### Aim of the task
What comes back must be the data itself, retyped exactly.

=== Section Start ===

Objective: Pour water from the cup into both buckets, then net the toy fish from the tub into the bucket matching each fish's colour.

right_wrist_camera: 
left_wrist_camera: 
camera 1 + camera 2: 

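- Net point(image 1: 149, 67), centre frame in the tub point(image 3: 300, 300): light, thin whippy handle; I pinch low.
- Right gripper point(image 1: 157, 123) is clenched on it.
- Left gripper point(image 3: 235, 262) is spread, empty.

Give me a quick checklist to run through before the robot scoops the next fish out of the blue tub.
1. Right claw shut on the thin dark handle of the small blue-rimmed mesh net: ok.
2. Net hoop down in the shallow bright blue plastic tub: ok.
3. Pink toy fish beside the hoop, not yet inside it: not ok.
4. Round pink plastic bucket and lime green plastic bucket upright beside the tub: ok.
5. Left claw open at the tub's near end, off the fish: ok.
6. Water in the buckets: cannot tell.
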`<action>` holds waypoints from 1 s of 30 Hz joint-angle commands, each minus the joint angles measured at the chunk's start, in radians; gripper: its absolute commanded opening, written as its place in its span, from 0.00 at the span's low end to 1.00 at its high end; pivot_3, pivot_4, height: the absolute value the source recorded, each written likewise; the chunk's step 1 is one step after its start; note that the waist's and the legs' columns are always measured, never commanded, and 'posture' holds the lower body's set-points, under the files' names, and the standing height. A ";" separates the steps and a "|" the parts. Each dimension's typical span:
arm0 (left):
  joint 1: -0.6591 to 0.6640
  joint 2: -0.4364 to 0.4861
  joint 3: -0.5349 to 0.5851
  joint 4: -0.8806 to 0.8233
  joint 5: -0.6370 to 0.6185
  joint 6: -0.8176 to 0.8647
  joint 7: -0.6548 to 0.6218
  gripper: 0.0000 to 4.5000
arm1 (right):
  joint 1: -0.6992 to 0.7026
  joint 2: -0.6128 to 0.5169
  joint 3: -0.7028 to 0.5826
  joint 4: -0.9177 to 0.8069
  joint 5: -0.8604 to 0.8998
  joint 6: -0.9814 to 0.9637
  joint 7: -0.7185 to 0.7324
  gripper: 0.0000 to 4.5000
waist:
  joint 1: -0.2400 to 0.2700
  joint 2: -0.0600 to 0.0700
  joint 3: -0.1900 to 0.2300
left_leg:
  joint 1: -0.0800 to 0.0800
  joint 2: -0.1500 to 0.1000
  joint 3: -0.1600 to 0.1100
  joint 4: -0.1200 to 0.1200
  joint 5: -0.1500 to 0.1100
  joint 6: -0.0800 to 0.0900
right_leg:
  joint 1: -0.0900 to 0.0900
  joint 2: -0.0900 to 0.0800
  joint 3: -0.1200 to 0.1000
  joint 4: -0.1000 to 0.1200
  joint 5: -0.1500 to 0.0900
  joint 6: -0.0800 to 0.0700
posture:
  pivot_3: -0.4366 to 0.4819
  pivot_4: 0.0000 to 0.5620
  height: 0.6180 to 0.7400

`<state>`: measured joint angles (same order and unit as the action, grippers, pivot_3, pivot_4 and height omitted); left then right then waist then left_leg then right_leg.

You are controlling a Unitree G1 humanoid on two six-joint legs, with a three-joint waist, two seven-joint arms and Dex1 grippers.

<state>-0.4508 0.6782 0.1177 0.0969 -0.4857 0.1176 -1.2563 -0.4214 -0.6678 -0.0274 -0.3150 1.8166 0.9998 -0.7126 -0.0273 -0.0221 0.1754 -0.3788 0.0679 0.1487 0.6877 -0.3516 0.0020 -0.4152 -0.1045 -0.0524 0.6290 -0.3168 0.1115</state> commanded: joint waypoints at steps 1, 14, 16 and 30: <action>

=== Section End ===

### Solution to this problem
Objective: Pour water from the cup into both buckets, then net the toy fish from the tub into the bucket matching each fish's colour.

right_wrist_camera: 
left_wrist_camera: 
camera 1 + camera 2: 

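- Net point(image 1: 149, 67), centre frame in the tub point(image 3: 300, 300): light, thin whippy handle; I pinch low.
- Right gripper point(image 1: 157, 123) is clenched on it.
- Left gripper point(image 3: 235, 262) is spread, empty.

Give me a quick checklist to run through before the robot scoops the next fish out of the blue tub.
1. Right claw shut on the thin dark handle of the small blue-rimmed mesh net: ok.
2. Net hoop down in the shallow bright blue plastic tub: ok.
3. Pink toy fish beside the hoop, not yet inside it: not ok.
4. Round pink plastic bucket and lime green plastic bucket upright beside the tub: ok.
5. Left claw open at the tub's near end, off the fish: ok.
6. Water in the buckets: cannot tell.
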`<action>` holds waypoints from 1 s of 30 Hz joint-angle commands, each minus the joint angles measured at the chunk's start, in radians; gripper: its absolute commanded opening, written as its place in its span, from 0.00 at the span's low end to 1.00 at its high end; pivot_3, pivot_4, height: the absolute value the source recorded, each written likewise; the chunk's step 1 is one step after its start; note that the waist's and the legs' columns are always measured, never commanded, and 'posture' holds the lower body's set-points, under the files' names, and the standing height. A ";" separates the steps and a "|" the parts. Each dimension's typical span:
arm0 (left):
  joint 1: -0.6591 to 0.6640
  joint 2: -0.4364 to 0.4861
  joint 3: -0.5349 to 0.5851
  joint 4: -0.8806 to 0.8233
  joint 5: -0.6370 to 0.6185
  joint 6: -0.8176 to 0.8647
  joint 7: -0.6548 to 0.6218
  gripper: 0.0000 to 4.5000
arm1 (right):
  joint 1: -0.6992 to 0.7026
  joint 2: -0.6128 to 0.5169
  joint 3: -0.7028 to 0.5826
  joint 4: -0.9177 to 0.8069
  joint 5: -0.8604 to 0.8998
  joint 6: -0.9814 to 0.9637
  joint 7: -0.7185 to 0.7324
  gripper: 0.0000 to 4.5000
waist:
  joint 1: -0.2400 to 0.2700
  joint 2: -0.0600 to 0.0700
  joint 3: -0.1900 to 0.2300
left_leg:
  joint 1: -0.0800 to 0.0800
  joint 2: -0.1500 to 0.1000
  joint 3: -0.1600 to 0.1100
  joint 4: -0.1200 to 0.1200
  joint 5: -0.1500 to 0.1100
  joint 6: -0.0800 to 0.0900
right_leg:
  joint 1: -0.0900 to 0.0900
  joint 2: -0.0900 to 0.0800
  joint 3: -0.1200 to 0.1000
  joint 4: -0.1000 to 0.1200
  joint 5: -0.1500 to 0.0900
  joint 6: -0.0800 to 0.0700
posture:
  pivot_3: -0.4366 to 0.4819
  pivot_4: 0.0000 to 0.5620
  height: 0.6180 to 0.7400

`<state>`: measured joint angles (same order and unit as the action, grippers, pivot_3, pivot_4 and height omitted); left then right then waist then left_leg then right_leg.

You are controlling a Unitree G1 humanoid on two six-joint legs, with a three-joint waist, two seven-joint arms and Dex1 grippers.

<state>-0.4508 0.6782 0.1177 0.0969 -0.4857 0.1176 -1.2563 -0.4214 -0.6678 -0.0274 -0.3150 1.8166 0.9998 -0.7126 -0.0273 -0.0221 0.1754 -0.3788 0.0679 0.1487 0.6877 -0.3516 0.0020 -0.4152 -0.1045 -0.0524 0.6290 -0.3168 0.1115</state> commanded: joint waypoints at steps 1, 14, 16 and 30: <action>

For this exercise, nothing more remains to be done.